Two sons, their dog and his rubber toy
are drawn to the hearth-red center
as if their mother's smile
(at the painting's focal point)
were a campfire, wavery reflections
of flame tinging the wall just beyond.
Father reaches from afar (across space?
time? newspaper headlines?), his face
catching a glow from the flame.
Mother directs all eyes (including ours)
toward the family album, like the house
called home, a mirror of her flame:
You can see her breathing life into it,
the warmth of her presence kindling
for her sons a past.

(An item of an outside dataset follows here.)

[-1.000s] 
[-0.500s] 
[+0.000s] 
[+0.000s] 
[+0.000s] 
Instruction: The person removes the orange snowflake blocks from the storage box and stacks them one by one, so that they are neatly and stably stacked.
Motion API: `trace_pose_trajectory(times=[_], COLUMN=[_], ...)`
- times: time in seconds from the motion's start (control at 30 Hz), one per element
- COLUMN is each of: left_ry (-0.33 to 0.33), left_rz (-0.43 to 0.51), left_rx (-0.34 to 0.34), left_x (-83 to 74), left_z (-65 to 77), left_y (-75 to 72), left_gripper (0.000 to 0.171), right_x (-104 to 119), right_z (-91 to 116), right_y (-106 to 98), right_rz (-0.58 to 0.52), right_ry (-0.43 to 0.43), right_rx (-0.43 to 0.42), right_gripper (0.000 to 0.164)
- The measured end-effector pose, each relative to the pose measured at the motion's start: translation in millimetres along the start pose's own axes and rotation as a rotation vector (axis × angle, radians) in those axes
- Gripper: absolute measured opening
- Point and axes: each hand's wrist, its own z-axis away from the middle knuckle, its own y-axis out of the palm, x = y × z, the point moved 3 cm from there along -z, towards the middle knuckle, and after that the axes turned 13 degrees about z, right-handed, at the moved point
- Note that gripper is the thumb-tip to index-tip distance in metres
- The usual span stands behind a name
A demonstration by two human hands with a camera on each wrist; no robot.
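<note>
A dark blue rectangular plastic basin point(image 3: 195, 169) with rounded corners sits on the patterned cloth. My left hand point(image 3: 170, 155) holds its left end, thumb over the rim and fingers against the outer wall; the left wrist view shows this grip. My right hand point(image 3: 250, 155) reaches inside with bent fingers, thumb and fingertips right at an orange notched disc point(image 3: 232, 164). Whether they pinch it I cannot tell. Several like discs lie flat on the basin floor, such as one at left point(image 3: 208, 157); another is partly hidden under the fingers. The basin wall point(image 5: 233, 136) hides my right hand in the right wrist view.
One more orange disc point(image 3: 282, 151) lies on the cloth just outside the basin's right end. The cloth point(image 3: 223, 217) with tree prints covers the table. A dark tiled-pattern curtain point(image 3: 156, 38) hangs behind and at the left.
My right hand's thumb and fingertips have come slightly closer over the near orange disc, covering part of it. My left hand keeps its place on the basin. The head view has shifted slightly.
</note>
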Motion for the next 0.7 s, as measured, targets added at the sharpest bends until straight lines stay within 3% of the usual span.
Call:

But really
this painting is the past she gives them.
Now they live in her light, see
not her, but whatever her light touches.
Someday, looking at this painting
from a future beyond foreseeable headlines,
thousands of half-lit rooms from here,
seeing what now they look away from
(mistaking a collection of pictures
for a presence) they'll wonder
if what they've called their lives
is not a hall of mirrors, each spoon,
each face, each familiar carpet pattern
reflecting a spark or ember of that smile.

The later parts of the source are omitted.